Most DMB’s are preoccupied with reducing loan assets and increasing the hold of treasury bills. This improves the amount of liquid assets on the one hand and also improves their loan to deposit ratio, as most DMB’s went to work to clean up their balance sheet.
The recovery in oil prices coupled with the ability to veer off the real economy has led to a diminishing in non-performing loans. Therefore, they have been an improvement in the micro prudential levels of the bank.

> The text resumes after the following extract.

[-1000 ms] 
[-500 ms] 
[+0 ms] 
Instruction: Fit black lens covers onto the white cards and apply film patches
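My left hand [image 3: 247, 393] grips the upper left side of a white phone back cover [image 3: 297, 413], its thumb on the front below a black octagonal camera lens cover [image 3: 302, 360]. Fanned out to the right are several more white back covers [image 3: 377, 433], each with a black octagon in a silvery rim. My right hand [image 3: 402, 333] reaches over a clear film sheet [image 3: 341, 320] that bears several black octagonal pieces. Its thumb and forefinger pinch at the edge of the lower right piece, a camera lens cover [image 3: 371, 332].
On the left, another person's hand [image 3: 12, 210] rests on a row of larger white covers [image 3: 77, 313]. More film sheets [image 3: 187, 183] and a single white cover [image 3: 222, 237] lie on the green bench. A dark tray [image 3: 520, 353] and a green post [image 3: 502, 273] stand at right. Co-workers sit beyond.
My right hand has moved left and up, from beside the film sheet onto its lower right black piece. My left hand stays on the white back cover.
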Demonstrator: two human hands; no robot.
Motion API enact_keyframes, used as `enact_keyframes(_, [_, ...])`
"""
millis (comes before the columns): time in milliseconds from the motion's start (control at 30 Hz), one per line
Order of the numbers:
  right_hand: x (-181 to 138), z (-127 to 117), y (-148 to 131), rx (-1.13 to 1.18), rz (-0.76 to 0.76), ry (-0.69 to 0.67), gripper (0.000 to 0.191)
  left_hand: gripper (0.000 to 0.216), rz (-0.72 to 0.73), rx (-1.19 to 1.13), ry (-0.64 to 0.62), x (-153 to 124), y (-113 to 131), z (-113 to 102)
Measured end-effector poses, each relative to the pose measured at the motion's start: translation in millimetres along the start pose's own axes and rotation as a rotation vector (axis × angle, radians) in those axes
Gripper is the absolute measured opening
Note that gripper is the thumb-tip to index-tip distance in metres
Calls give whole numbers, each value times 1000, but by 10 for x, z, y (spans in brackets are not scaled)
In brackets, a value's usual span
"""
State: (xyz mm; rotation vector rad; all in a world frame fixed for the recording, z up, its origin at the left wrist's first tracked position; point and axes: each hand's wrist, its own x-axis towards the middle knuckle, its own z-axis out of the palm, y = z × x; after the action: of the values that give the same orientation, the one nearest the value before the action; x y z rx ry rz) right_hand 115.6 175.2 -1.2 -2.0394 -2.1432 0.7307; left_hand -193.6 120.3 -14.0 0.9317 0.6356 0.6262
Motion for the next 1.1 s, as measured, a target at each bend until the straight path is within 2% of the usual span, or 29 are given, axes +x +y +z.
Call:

There current policy response to macro-economic dynamics have forced DMB’s to resort to replenishments strategies - locking into short term maturity, especially risk-free instruments. This is largely reflected in their cash flow statement(s), showing an improved pool of marketable asset; which reduces the room of mismatch of risk.
The report showed a strong correlation between low interest deposit expense and cost to income ratio, banks with relatively low interest deposit expense ratio have low cost to income ratio. Thus, banks with relatively low cost of borrowed fund tend to have a low cost to income ratio.
This would perhaps be the clearest justification for the cautious attitude of DMB’s to the real sector which remain a headwind to private investment. It also hints to the fencing of financial intermediation, especially to the informal sector.
The report highlighted the softening in the interbank call rate as the election cycle draws closer, underlining the rising liquidity, thereby, forcing DMB’s to resort to indirect tools to manage the rising liquidity.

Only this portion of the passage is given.